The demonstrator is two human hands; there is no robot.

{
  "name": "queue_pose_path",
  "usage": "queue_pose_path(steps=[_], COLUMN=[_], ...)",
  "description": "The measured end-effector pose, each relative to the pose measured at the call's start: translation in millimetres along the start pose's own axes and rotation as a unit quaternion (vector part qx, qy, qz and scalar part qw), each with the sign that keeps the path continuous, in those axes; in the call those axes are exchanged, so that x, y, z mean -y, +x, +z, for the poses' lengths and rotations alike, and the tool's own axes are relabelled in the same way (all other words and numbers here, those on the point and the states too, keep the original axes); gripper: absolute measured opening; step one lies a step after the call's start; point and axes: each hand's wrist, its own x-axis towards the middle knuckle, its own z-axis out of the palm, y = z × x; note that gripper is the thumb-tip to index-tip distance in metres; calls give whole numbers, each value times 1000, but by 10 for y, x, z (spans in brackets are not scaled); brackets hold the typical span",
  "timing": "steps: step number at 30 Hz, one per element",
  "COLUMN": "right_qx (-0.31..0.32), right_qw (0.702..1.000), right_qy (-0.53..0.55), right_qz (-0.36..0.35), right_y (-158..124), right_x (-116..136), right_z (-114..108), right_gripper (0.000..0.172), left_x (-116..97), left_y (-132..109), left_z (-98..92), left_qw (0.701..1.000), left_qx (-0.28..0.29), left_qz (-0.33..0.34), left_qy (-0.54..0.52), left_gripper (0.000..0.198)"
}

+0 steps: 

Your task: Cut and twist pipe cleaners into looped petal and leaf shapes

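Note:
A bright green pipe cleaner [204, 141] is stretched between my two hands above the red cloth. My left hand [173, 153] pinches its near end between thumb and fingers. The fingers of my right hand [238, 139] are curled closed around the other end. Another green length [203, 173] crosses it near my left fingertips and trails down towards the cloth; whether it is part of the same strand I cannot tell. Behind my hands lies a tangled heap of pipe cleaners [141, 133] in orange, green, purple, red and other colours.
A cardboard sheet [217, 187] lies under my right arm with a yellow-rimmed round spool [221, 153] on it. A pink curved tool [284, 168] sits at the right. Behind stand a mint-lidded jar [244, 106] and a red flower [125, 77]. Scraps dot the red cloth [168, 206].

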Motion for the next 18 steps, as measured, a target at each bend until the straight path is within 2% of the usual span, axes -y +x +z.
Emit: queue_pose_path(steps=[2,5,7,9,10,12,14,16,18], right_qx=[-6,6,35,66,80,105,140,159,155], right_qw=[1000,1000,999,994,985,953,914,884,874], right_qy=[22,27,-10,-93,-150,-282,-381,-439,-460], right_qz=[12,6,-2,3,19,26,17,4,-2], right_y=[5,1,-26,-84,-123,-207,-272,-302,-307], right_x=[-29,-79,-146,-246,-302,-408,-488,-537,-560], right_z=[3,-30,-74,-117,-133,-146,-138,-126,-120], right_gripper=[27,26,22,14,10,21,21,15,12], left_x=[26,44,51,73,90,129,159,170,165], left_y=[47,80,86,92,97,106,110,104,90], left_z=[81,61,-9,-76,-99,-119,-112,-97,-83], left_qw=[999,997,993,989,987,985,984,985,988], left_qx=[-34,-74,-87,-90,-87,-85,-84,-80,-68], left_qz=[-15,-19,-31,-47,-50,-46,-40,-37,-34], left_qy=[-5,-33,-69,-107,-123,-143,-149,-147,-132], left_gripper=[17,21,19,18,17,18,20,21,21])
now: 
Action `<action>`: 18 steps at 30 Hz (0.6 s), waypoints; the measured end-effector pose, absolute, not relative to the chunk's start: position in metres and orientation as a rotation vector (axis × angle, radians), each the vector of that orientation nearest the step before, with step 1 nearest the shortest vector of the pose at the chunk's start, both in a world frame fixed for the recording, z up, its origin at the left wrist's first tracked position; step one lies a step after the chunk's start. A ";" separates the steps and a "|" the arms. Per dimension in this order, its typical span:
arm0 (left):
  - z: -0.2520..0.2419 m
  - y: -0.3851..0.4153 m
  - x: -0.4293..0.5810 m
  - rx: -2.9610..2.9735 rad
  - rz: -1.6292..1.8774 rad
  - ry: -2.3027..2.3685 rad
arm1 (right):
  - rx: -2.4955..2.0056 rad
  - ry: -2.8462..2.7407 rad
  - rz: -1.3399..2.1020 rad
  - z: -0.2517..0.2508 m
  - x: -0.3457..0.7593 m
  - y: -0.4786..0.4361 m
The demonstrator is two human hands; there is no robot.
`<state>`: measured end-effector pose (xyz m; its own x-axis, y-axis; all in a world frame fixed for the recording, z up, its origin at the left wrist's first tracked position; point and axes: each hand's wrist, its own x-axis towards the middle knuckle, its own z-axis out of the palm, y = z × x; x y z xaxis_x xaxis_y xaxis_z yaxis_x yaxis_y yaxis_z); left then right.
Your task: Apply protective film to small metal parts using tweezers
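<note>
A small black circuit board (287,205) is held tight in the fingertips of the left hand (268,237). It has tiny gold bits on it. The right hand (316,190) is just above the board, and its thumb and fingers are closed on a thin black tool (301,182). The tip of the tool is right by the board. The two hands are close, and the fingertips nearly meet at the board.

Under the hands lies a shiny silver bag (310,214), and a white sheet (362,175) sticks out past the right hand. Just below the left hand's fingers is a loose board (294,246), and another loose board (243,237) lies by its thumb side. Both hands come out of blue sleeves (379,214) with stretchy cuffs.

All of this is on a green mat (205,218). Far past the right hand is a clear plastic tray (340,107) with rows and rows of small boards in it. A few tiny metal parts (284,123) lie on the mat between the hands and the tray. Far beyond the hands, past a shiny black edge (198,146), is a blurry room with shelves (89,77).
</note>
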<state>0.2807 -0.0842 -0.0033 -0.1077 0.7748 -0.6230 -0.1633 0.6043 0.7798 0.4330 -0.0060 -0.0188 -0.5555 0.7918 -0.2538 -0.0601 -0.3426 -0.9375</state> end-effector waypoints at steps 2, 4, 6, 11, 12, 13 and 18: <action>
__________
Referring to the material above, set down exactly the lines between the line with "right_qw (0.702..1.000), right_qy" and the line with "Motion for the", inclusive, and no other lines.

(Response to this task)
  "COLUMN": "right_qx (-0.31..0.32), right_qw (0.702..1.000), right_qy (-0.53..0.55), right_qz (-0.36..0.35), right_y (-158..124), right_x (-116..136), right_z (-114..108), right_gripper (0.000..0.172), left_x (-116..97), left_y (-132..109), left_z (-98..92), left_qw (0.701..1.000), left_qx (-0.28..0.29), left_qz (-0.33..0.34), left_qy (-0.54..0.52), left_gripper (0.000..0.198)"
}

+0 steps: 

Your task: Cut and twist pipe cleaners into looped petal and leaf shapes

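Note:
A bright green pipe cleaner [204, 141] is stretched between my two hands above the red cloth. My left hand [173, 153] pinches its near end between thumb and fingers. The fingers of my right hand [238, 139] are curled closed around the other end. Another green length [203, 173] crosses it near my left fingertips and trails down towards the cloth; whether it is part of the same strand I cannot tell. Behind my hands lies a tangled heap of pipe cleaners [141, 133] in orange, green, purple, red and other colours.
A cardboard sheet [217, 187] lies under my right arm with a yellow-rimmed round spool [221, 153] on it. A pink curved tool [284, 168] sits at the right. Behind stand a mint-lidded jar [244, 106] and a red flower [125, 77]. Scraps dot the red cloth [168, 206].
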
Motion for the next 18 steps, as measured, a target at each bend until the straight path is within 2% of the usual span, axes -y +x +z.

The work for this exercise is now done.